Task details -
The copy must hold exactly the lines from the one with "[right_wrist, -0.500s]" through the end of the listing below, and nothing else, with no pictures.

Collected data -
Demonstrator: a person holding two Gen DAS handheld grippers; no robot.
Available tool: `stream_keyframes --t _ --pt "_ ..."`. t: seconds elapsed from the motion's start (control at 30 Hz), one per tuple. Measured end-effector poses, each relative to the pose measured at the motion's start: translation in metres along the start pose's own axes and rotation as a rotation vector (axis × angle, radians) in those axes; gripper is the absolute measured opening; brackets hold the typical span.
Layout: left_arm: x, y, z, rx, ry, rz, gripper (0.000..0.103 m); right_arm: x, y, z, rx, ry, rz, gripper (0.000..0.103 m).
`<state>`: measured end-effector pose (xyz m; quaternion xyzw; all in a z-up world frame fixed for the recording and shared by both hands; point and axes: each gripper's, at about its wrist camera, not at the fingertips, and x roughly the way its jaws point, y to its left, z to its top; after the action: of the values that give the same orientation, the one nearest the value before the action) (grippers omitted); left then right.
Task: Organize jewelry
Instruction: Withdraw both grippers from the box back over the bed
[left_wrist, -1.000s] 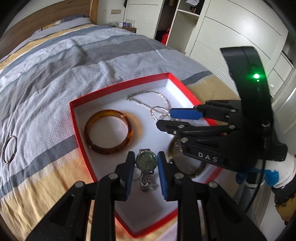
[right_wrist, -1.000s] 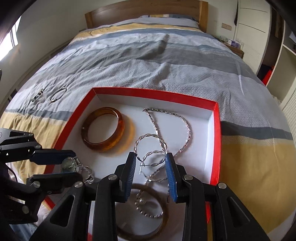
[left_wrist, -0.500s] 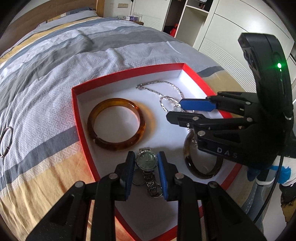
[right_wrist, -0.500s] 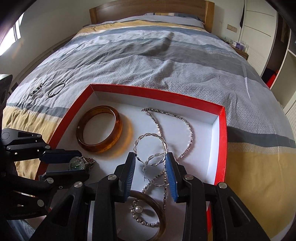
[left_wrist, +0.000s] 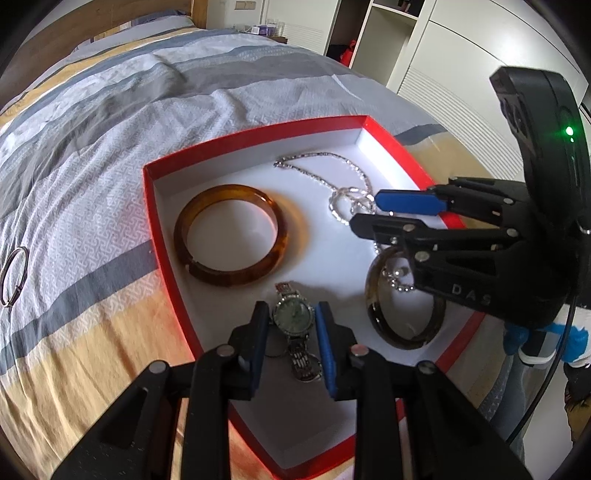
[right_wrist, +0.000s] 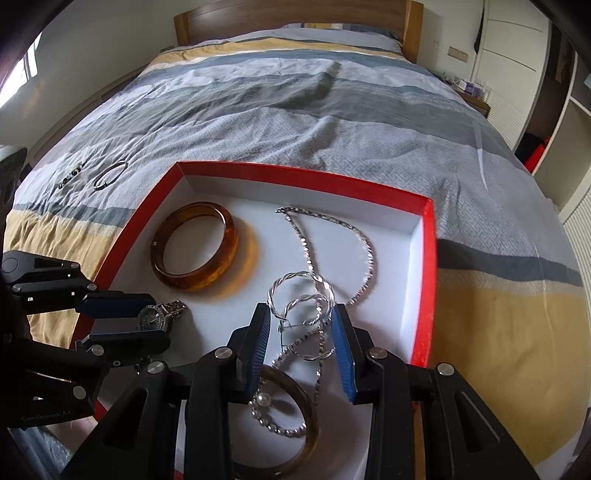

Result for this task -
[right_wrist, -0.500s] 
[left_wrist, +0.000s] 
[right_wrist, +0.000s] 

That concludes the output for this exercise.